__TASK DIRECTIONS__. Give again, word for word, every line in the entries below from the line with "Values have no" up to and including the line with "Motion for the", and no other line.

[Stored items]
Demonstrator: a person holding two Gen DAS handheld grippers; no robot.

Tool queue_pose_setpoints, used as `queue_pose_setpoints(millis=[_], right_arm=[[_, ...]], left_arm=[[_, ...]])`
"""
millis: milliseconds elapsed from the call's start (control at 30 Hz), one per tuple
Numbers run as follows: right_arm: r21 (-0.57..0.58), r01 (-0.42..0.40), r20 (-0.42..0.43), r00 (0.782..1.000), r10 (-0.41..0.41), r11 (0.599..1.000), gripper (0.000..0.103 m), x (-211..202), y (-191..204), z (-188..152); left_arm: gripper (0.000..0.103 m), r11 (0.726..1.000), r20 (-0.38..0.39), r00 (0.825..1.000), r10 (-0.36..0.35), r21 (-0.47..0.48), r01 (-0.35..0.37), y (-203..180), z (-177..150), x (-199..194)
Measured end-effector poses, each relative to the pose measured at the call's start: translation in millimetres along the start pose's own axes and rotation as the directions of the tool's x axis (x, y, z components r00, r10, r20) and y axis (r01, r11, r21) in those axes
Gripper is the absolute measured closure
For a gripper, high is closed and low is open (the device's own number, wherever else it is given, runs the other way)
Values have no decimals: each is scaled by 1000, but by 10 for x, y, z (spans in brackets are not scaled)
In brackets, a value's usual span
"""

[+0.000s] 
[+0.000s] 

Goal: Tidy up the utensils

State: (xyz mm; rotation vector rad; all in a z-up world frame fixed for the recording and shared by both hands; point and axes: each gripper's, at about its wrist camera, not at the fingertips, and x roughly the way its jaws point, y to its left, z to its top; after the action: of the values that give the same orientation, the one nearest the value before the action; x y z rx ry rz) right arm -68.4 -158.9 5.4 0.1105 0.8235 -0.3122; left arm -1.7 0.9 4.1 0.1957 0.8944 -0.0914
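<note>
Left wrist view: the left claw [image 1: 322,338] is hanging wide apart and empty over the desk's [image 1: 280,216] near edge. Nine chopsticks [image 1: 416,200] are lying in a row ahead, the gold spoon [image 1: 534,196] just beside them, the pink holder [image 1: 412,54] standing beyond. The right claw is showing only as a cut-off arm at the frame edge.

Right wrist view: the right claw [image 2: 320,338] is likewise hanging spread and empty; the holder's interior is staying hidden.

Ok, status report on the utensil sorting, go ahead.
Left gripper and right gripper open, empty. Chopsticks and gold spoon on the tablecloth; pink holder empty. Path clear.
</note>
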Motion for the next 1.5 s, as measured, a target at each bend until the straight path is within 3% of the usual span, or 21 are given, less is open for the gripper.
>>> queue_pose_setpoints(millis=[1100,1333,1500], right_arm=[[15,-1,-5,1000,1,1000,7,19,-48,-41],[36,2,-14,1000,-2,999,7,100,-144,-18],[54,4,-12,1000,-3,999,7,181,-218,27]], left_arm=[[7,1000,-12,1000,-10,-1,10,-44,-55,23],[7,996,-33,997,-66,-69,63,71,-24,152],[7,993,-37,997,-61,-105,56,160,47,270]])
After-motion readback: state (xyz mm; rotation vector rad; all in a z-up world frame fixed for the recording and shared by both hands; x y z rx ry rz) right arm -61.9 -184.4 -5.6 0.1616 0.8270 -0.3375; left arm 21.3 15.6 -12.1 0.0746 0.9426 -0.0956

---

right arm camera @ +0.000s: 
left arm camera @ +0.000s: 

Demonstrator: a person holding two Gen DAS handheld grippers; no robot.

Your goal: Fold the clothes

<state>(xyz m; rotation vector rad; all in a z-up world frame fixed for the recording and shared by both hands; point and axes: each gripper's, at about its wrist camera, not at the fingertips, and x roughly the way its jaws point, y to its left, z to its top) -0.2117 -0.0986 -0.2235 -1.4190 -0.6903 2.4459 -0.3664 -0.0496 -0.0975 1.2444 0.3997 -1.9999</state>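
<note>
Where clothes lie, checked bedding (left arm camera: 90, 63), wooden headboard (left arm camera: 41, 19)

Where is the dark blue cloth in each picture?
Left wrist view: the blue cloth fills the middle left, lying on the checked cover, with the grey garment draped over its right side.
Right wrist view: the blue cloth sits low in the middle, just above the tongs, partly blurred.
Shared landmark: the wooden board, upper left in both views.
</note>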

__TASK ANSWER__.
Values have no decimals: each is scaled by 1000, but by 10 for x, y, z (spans in brackets are not scaled)
In brackets, a value's usual span
"""

[+0.000s] 
[+0.000s] 

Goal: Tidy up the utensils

State: (xyz mm; rotation vector rad; all in a z-up world frame fixed for the recording and shared by both hands; point and axes: each gripper's, at about its wrist camera, not at the fingertips, and x roughly the way its jaws point, y to its left, z to its top; after the action: of the values that give the same orientation, the one nearest the value before the action; x y z rx ry rz) right arm -68.4 -158.9 5.4 0.1105 0.8235 -0.3122; left arm -1.7 0.9 4.1 0.1957 0.8944 -0.0914
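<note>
Left wrist view: the left claw [image 1: 322,338] is hanging wide apart and empty over the desk's [image 1: 280,216] near edge. Nine chopsticks [image 1: 416,200] are lying in a row ahead, the gold spoon [image 1: 534,196] just beside them, the pink holder [image 1: 412,54] standing beyond. The right claw is showing only as a cut-off arm at the frame edge.

Right wrist view: the right claw [image 2: 320,338] is likewise hanging spread and empty; the holder's interior is staying hidden.

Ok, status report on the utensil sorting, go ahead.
Left gripper and right gripper open, empty. Chopsticks and gold spoon on the tablecloth; pink holder empty. Path clear.
</note>
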Motion for the next 1.5 s, as measured, a target at each bend until the straight path is within 3% of the usual span, or 21 are given, less is open for the gripper.

Nothing else is needed, and the exercise is over.